PROBLEM DESCRIPTION – Everything from the first line below through the line with "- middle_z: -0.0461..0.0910" is to be transcribed exactly, and nothing past it.

▬▬▬

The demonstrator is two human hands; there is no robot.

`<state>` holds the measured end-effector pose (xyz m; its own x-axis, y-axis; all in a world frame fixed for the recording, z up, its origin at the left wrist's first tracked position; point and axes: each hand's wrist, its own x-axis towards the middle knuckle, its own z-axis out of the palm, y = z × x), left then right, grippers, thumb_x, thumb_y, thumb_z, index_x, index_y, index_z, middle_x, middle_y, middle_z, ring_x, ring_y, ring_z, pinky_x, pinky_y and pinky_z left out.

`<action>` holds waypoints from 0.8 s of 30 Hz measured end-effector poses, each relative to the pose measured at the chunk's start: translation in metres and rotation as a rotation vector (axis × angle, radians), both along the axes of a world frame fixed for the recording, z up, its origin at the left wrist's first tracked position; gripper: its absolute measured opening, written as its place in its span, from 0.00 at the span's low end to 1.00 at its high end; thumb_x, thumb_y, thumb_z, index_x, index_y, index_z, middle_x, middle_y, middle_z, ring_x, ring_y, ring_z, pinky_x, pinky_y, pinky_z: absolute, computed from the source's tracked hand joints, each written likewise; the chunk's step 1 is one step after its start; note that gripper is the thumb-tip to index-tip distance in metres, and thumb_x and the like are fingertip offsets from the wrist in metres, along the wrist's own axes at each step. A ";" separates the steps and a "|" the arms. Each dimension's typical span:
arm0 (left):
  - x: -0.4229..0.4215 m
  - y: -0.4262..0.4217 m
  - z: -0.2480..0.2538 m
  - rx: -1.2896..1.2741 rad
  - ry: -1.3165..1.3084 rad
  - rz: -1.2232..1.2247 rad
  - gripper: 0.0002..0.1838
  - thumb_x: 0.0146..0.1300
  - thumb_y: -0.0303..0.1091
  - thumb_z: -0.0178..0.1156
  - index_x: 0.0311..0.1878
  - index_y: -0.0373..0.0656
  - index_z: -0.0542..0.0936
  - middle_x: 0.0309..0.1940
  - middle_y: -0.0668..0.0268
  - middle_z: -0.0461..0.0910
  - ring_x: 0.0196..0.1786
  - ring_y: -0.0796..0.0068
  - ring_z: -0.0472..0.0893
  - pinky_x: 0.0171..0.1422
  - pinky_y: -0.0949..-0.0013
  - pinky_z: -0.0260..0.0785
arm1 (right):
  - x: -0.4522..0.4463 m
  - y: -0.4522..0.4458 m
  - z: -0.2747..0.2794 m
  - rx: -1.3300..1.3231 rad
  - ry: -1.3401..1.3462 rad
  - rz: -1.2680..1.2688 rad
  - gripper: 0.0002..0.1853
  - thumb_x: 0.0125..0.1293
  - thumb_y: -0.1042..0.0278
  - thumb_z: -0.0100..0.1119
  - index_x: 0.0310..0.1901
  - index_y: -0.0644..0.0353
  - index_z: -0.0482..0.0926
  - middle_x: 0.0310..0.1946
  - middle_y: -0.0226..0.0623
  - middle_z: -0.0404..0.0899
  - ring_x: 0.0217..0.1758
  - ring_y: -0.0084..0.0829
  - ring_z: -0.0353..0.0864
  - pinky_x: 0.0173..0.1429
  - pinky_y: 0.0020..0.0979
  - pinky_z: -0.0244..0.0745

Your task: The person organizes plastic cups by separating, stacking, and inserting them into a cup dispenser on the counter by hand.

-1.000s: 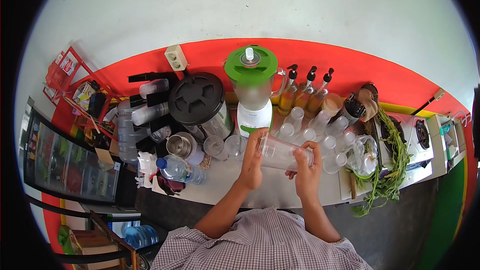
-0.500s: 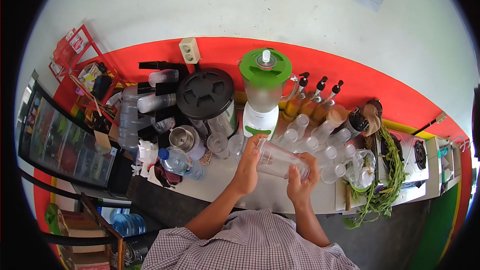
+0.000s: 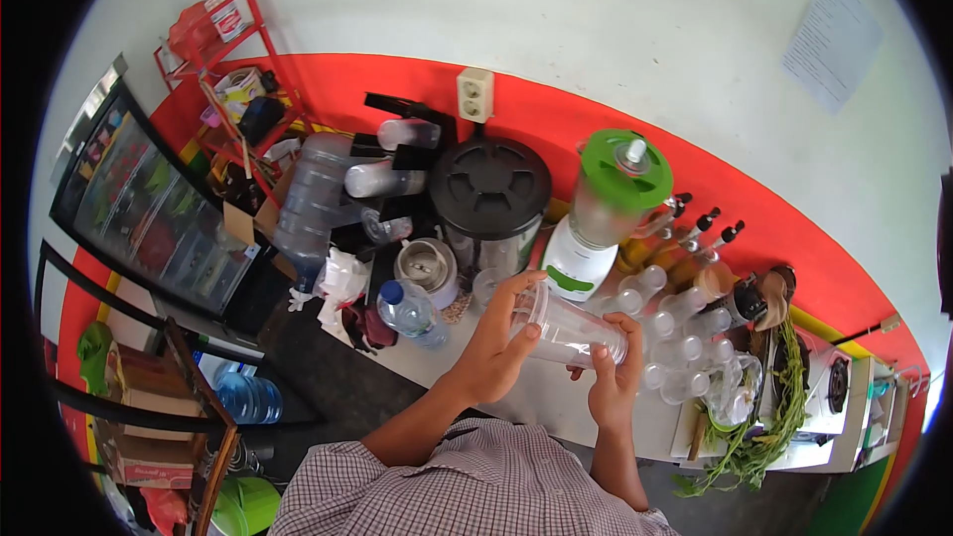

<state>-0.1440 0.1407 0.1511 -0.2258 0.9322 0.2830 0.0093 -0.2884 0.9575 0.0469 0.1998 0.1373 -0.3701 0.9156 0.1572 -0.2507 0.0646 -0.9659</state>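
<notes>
A clear plastic cup (image 3: 579, 332) lies sideways in the air between my two hands, above the counter's front part. Whether more cups are nested inside it I cannot tell. My left hand (image 3: 499, 345) is closed round its rim end, the thumb across the near side. At the base end, my right hand (image 3: 614, 369) grips the cup with thumb in front and fingers behind. Behind the cup stands a blender (image 3: 608, 203) with a green lid and white base. Several upturned clear cups (image 3: 685, 347) stand to the right of my right hand.
A black-lidded container (image 3: 491, 189) stands left of the blender, with pump bottles (image 3: 685, 248) on its right. A blue-capped water bottle (image 3: 412, 313) and a metal-topped jar (image 3: 427, 273) are at the counter's left. Leafy greens (image 3: 774, 427) hang by the stove (image 3: 829, 387) at right.
The view has turned, so the counter things sit further right and tilted. My left thumb has come across the near side of the cup; both hands keep hold of it.
</notes>
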 end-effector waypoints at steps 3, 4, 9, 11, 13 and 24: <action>-0.024 -0.013 0.010 0.067 0.142 0.074 0.40 0.75 0.52 0.61 0.80 0.34 0.64 0.72 0.47 0.68 0.74 0.53 0.70 0.79 0.53 0.60 | -0.023 0.002 0.009 -0.022 0.007 0.075 0.24 0.78 0.64 0.62 0.68 0.63 0.67 0.49 0.41 0.80 0.39 0.26 0.84 0.36 0.27 0.80; -0.033 -0.017 0.015 0.068 0.145 0.087 0.40 0.75 0.52 0.61 0.80 0.34 0.64 0.72 0.47 0.68 0.74 0.53 0.70 0.79 0.53 0.60 | -0.031 0.003 0.012 -0.014 0.014 0.097 0.24 0.78 0.64 0.62 0.69 0.63 0.66 0.50 0.41 0.80 0.40 0.26 0.84 0.36 0.27 0.81; -0.080 -0.036 0.033 0.290 0.515 0.224 0.44 0.70 0.56 0.66 0.77 0.33 0.67 0.71 0.43 0.67 0.73 0.43 0.70 0.77 0.47 0.62 | -0.078 0.003 0.023 0.011 0.018 0.165 0.24 0.78 0.64 0.62 0.69 0.63 0.66 0.52 0.41 0.80 0.43 0.27 0.84 0.38 0.28 0.82; -0.100 -0.041 0.028 0.279 0.488 0.241 0.44 0.70 0.56 0.65 0.78 0.33 0.66 0.72 0.43 0.67 0.73 0.45 0.70 0.77 0.48 0.62 | -0.096 0.001 0.026 0.011 -0.007 0.184 0.25 0.77 0.67 0.62 0.69 0.63 0.66 0.53 0.41 0.80 0.43 0.27 0.84 0.39 0.29 0.82; -0.118 -0.045 0.017 0.263 0.456 0.252 0.44 0.71 0.56 0.64 0.78 0.33 0.65 0.72 0.43 0.67 0.73 0.46 0.70 0.76 0.48 0.63 | -0.115 0.000 0.026 -0.018 -0.011 0.205 0.25 0.77 0.69 0.62 0.70 0.63 0.66 0.54 0.41 0.80 0.43 0.27 0.84 0.40 0.29 0.82; -0.218 -0.069 -0.015 0.156 0.015 0.268 0.38 0.85 0.51 0.47 0.84 0.30 0.57 0.81 0.47 0.63 0.82 0.56 0.66 0.86 0.55 0.55 | -0.211 -0.009 0.041 -0.119 -0.030 0.362 0.35 0.70 0.81 0.69 0.75 0.63 0.64 0.61 0.42 0.76 0.49 0.30 0.86 0.45 0.29 0.84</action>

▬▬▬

SOLUTION BELOW –
The demonstrator is two human hands; there is no robot.

`<state>` holds the measured end-effector pose (xyz m; its own x-axis, y-axis; all in a world frame fixed for the recording, z up, its origin at the left wrist's first tracked position; point and axes: each hand's wrist, its own x-axis towards the middle knuckle, its own z-axis out of the palm, y = z × x), left then right, grippers, thumb_x, thumb_y, thumb_z, index_x, index_y, index_z, middle_x, middle_y, middle_z, ring_x, ring_y, ring_z, pinky_x, pinky_y and pinky_z left out.

`<action>` holds waypoints from 0.8 s of 30 Hz measured end-effector poses, each relative to the pose measured at the chunk's start: translation in metres and rotation as a rotation vector (axis × angle, radians), both along the axes of a world frame fixed for the recording, z up, its origin at the left wrist's first tracked position; gripper: its absolute measured opening, written as its place in its span, from 0.00 at the span's low end to 1.00 at its high end; thumb_x, thumb_y, thumb_z, index_x, index_y, index_z, middle_x, middle_y, middle_z, ring_x, ring_y, ring_z, pinky_x, pinky_y, pinky_z: absolute, computed from the source's tracked hand joints, each written likewise; the chunk's step 1 is one step after its start; note that gripper is the thumb-tip to index-tip distance in metres, and thumb_x and the like are fingertip offsets from the wrist in metres, along the wrist's own axes at each step. A ";" separates the steps and a "|" the arms. Each dimension's typical span:
arm0 (left):
  - x: -0.4229..0.4215 m
  - y: -0.4262..0.4217 m
  - z: -0.2480..0.2538 m
  - rx: -1.2896..1.2741 rad
  - ry: -1.3165..1.3084 rad
  - rz: -1.2232..1.2247 rad
  - gripper: 0.0002..0.1838
  - thumb_x: 0.0146..0.1300
  - thumb_y: -0.0303..0.1091
  - thumb_z: -0.0178..0.1156
  - index_x: 0.0311..0.1878
  - index_y: -0.0373..0.0656
  - index_z: -0.0542..0.0936
  - middle_x: 0.0309..0.1940
  - middle_y: -0.0668..0.0268
  - middle_z: -0.0461..0.0910

At this stage, the exercise is finished.